Ephemeral: lasting a very short time.
Yes, I know, ephemeral is not strictly an emotion. It is relevant nonetheless.
I have a tendency to get mired down in my negative emotions. When what seems like a thousand different things go wrong all at once it gets a little difficult to see past them. The sadness moves in like a summer storm and swallows me whole. Tears fall like rain, my emotions swirl like a twister and my body feels like it's been beaten up by golf-ball sized hail.
But, just like those summer storms that come out of nowhere, a rainbow almost always follows. The storm moves on, the rain stops, the wind dies down and the sun comes out again.

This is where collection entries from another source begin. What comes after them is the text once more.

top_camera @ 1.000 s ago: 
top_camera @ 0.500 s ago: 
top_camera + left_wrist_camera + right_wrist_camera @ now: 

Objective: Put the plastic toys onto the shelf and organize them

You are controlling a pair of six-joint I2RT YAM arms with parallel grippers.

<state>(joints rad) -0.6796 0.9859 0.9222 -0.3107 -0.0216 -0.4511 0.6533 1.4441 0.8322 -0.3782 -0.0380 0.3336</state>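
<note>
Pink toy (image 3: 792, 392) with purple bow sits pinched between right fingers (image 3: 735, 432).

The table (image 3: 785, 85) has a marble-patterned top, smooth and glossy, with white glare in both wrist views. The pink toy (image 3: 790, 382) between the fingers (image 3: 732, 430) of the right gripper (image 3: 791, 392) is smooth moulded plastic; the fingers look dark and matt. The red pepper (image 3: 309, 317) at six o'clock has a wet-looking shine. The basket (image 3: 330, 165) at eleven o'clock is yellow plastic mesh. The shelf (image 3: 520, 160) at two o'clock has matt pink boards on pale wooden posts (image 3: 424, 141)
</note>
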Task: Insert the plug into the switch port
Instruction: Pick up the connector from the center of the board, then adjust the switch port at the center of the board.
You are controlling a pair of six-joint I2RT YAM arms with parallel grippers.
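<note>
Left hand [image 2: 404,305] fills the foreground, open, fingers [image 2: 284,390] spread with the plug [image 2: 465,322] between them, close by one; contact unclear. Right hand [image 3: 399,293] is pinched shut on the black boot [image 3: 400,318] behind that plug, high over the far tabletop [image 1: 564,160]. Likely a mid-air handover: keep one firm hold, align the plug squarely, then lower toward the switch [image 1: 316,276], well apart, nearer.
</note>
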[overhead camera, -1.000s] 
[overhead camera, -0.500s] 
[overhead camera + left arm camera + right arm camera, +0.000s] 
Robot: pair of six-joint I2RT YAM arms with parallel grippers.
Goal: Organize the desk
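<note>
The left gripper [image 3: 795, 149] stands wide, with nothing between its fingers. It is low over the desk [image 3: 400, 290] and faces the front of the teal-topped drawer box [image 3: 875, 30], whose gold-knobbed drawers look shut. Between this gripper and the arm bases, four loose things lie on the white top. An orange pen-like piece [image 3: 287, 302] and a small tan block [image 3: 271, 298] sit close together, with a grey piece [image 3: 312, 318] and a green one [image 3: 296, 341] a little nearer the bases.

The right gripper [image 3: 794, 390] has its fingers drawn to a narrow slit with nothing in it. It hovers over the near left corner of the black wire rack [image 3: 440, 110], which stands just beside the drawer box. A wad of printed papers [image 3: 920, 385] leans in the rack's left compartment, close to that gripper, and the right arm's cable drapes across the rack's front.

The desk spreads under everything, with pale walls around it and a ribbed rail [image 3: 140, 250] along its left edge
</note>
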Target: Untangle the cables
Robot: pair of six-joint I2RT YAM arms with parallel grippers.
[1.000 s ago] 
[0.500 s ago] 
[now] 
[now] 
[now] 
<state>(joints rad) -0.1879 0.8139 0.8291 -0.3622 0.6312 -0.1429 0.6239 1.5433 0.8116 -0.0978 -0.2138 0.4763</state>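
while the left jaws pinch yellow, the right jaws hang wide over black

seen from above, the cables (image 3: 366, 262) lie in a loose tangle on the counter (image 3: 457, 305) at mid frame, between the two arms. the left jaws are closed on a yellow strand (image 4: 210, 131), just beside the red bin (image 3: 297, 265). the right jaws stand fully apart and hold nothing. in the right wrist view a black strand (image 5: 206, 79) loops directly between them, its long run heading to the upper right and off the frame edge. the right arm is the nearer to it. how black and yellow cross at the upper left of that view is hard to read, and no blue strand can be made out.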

Even though I am living in the middle of the storm right now, I do know that all of this is temporary. Jon is halfway through his incarceration and - whether I let him come home or not - he will once again be here to help me, even if it's just to take these kids for a while so I can get a break.
The next court date for "Karla" and her kids is in May - a little over a month from now - and hopefully, her kids will be able to go back with her and the trauma of life with "Etta" will be over. Or, I will be able bodied enough by then that I can take over and they can come and live with me.
And, as ALWAYS, every time I get mired in my own mess, I am reminded that I could have it SO. MUCH. WORSE. I could be homeless. I could be terminally ill instead of chronically ill. I could live in Japan.
As I said in a previous post......IT'S ALL TEMPORARY!
Nothing lasts forever, not even the crap!
3 comments:
So true, so true.
All right! That's an improvement. Things are constantly changing and as my mom always said "This too shall pass" whenever we hit a rough patch.
(I think she took that from the Bible)
We had some pretty dark times when she was a single mom and I was 6 years old. We had very little food, there were several occasions where she would go without food, so we could get gas in the car, etc. she was anorexic. She lived off Chow Mein Crunchy Noodles and Captn Crunch Cereal...if we could afford milk!
REMEMBER: This too shall pass...it got us through those rough patches. :)
Sandi
I love the title with the summation; "hemmoroid cream of the soul". That alone makes me love this blog! I'm stopping by from the "A to Z" challenge and I look forward to reading more from you.